Pernyataan itu dikeluarkan seminggu setelah pasukan Sudan Selatan mengatakan mereka telah merampungkan penarikan dari daerah minyak utama, Heglig. Daerah itu mereka duduki selama 10 hari yang juga dilakukan serangan-serangan udara Sudan di perbatasan Sudan Selatan.
Militer Sudan mengatakan meereka memaksa pasukan Sudan Selatan mundur dari Heglig. Paksaan itu berupa pertempuran paling seru dalam sebulan bentrokan perbatasan dan menimbulkan kekhawatiran akan terjadi perang lebih luas antara kedua negara itu.
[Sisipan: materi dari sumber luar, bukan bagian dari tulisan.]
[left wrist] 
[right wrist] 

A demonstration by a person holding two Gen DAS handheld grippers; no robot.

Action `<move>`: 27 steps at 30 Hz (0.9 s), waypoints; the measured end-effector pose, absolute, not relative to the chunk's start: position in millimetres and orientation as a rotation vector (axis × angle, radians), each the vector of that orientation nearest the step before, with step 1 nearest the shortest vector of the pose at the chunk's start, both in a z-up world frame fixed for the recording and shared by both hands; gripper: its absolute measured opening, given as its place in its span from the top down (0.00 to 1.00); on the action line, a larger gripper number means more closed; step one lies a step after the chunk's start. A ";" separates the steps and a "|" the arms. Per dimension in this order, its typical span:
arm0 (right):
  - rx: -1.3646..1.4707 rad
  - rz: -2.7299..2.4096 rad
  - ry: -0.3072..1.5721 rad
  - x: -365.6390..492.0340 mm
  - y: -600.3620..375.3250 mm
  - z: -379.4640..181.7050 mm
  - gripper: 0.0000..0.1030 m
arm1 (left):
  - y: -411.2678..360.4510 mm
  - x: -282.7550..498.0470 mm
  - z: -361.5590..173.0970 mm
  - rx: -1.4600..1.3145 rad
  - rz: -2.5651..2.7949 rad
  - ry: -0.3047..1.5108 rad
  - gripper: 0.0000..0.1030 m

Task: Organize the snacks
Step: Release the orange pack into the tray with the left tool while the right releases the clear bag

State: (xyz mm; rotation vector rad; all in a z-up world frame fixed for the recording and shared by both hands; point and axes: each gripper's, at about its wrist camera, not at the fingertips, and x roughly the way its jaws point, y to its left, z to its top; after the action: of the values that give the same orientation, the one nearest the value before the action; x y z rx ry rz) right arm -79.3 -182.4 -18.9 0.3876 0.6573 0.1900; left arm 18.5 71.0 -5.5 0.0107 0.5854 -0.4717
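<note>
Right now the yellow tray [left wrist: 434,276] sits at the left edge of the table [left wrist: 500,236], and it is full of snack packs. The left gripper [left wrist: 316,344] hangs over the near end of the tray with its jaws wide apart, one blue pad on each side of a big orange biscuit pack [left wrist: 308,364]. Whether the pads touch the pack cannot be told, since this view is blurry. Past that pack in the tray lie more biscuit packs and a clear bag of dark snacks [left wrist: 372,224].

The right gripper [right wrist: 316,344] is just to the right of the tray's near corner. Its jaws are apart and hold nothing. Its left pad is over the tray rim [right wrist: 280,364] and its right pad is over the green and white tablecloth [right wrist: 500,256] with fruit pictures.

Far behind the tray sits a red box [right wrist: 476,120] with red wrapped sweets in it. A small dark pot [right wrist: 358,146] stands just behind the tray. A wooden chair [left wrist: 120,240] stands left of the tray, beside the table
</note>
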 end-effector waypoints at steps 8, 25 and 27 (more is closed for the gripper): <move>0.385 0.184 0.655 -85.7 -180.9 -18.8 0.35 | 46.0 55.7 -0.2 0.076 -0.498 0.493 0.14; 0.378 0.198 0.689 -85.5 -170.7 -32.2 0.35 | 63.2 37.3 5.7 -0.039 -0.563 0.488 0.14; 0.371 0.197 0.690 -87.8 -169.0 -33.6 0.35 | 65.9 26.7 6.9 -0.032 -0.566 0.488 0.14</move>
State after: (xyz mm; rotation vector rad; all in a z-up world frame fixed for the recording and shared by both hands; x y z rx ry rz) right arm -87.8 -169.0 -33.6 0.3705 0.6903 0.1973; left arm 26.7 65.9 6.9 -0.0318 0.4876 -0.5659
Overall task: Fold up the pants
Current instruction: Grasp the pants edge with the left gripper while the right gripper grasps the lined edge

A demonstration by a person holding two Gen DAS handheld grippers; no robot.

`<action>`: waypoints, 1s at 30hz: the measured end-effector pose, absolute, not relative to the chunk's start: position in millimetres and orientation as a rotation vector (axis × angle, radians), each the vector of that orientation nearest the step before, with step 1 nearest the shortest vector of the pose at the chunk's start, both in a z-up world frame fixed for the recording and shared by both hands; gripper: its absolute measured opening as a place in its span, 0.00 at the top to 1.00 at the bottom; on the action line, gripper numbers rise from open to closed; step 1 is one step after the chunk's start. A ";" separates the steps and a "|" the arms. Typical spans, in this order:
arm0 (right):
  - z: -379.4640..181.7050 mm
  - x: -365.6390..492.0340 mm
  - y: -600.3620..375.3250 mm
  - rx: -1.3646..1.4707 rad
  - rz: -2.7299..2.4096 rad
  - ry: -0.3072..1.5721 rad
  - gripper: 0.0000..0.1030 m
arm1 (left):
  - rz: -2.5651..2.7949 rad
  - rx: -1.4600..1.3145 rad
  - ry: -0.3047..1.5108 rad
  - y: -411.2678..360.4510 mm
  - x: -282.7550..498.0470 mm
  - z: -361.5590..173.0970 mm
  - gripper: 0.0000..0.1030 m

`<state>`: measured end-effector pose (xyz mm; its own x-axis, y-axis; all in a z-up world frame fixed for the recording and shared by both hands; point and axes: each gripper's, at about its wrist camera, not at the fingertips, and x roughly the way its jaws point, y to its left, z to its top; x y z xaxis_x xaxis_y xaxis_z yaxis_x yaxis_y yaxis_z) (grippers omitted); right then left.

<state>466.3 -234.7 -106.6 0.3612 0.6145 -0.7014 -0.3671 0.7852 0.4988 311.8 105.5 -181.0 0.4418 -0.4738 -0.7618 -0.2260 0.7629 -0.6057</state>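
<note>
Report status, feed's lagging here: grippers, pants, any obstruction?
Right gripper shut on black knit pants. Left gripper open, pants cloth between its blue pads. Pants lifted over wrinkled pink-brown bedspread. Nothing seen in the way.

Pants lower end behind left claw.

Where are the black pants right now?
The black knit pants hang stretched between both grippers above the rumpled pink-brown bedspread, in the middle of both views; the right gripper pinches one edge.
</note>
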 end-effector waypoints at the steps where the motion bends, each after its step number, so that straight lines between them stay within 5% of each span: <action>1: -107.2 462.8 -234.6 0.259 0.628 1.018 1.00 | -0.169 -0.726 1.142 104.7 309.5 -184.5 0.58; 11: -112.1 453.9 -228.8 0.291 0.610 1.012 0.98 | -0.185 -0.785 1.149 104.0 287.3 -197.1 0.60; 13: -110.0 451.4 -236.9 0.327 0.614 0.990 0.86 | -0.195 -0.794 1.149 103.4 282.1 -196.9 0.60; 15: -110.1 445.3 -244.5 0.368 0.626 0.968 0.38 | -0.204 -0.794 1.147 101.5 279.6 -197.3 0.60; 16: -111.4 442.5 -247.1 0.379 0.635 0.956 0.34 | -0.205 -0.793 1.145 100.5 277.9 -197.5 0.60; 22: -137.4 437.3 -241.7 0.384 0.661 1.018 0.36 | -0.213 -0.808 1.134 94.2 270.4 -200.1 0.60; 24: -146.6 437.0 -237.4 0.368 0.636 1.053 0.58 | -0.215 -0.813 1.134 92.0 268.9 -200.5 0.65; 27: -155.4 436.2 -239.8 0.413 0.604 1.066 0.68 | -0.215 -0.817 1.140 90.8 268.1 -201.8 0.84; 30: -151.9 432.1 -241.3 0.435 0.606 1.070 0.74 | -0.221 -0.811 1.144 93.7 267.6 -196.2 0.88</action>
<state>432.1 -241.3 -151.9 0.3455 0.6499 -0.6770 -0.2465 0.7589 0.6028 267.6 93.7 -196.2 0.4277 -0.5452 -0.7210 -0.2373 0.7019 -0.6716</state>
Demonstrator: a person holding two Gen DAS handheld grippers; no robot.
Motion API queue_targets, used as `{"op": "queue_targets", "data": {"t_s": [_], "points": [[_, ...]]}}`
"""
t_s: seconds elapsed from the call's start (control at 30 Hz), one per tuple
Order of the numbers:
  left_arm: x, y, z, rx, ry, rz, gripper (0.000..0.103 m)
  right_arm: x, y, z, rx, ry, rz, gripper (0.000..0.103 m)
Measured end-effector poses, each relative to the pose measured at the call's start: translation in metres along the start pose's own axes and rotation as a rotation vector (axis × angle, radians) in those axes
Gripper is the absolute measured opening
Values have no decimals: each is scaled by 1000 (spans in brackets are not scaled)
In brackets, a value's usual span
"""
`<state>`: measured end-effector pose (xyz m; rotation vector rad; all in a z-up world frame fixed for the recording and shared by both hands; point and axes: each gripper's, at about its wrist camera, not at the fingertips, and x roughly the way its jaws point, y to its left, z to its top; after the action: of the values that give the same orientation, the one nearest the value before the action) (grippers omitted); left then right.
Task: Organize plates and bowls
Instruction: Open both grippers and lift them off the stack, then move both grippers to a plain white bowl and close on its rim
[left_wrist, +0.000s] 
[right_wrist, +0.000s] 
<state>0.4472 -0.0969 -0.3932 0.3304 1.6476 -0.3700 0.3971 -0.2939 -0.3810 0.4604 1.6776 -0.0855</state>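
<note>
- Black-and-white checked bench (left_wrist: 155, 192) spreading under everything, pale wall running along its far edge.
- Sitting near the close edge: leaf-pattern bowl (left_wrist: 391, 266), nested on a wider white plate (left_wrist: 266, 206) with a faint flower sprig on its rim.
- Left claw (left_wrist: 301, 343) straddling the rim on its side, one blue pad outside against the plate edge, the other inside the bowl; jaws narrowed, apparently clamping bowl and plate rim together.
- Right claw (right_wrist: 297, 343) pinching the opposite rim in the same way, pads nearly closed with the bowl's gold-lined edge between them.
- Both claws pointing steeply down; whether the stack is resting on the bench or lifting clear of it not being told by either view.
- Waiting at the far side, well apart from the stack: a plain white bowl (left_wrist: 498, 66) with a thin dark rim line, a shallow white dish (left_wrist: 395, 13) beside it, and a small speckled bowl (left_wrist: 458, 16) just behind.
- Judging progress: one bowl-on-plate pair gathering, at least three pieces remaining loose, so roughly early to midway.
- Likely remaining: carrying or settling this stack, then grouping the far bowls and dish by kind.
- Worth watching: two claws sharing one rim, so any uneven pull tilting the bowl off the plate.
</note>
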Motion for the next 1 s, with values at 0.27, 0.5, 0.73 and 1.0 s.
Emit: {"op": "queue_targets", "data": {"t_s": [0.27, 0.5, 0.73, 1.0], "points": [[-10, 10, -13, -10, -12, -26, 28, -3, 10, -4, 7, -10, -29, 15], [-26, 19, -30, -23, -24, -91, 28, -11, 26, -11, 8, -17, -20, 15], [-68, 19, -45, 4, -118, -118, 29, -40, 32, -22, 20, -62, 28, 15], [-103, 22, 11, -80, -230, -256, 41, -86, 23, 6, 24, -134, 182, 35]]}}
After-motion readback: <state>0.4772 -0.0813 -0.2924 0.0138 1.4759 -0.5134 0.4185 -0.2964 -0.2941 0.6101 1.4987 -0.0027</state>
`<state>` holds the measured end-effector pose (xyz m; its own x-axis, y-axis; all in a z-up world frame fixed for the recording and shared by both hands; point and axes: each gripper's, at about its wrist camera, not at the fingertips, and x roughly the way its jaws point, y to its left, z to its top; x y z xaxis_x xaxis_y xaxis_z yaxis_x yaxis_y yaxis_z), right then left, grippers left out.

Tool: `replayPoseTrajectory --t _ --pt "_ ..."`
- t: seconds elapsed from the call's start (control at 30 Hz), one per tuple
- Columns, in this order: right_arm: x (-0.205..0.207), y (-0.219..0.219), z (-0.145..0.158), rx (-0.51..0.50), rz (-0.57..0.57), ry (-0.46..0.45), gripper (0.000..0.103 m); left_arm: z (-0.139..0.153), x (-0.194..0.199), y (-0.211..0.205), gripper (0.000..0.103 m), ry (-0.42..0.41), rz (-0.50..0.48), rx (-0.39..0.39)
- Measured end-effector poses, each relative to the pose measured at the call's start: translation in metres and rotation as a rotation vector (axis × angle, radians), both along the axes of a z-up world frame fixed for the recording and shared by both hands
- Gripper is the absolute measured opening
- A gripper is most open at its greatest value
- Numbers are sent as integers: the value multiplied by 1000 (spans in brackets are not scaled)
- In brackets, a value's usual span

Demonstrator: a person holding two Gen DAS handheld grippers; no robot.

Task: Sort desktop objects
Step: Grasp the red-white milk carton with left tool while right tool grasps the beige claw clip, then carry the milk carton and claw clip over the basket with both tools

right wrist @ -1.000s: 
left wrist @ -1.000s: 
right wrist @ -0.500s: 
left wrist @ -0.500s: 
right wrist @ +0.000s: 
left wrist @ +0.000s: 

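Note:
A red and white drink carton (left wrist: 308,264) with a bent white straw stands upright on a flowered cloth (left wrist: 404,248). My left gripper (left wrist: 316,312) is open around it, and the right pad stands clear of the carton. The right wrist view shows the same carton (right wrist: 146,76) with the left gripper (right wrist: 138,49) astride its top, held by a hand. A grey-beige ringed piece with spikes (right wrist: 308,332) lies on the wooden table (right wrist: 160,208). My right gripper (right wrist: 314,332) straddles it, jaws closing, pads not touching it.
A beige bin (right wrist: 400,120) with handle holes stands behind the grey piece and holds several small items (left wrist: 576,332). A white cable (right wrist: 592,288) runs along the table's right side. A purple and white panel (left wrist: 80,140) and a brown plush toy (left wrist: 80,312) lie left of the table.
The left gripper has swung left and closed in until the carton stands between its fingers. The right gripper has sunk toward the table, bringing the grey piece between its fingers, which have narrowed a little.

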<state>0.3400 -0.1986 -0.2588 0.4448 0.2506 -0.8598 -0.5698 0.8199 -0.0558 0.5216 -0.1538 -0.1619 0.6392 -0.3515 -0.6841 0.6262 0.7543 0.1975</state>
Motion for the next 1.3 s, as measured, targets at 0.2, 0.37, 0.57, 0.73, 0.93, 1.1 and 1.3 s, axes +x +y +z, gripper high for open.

Dalam pernyataannya, Kementerian Luar Negeri Sudan itu mengatakan pasukan Sudan Selatan Senin menduduki satu daerah yang disengketakan di perbatasan Darfur, Sudan dan negara bagian Bahr el-Ghazal Barat, Sudan Selatan. Pendudukan ini terjadi sehari setelah Sudan Selatan menduduki satu daerah lainnya yang disengketakan di perbatasan Darfur, tambah kementerian itu.
"Ini adalah satu rencana untuk melanjutkan perang dan merusak perdamaian dan keamanan serta stabilitas di sepanjang perbatasan Sudan dan Sudan Selatan," kata kementerian itu. Pasukan Sudan selama beberapa bulan berperang melawan etnik-etnik pemberontak di Kordofan Selatan dan Nil Biru.
Dewan Keamanan PBB, pekan lalu, memulai perundingan mengenai satu resolusi yang dapat mengizinkan pemberlakuan sanksi-sanksi terhadap Sudan dan Sudan Selatan. Resolusi dikeluarkan PBB, jika mereka tidak melaksanakan tuntutan-tuntutan Uni Afrika untuk mengakhiri bentrokan senjata mereka yang meletus sebulan lalu.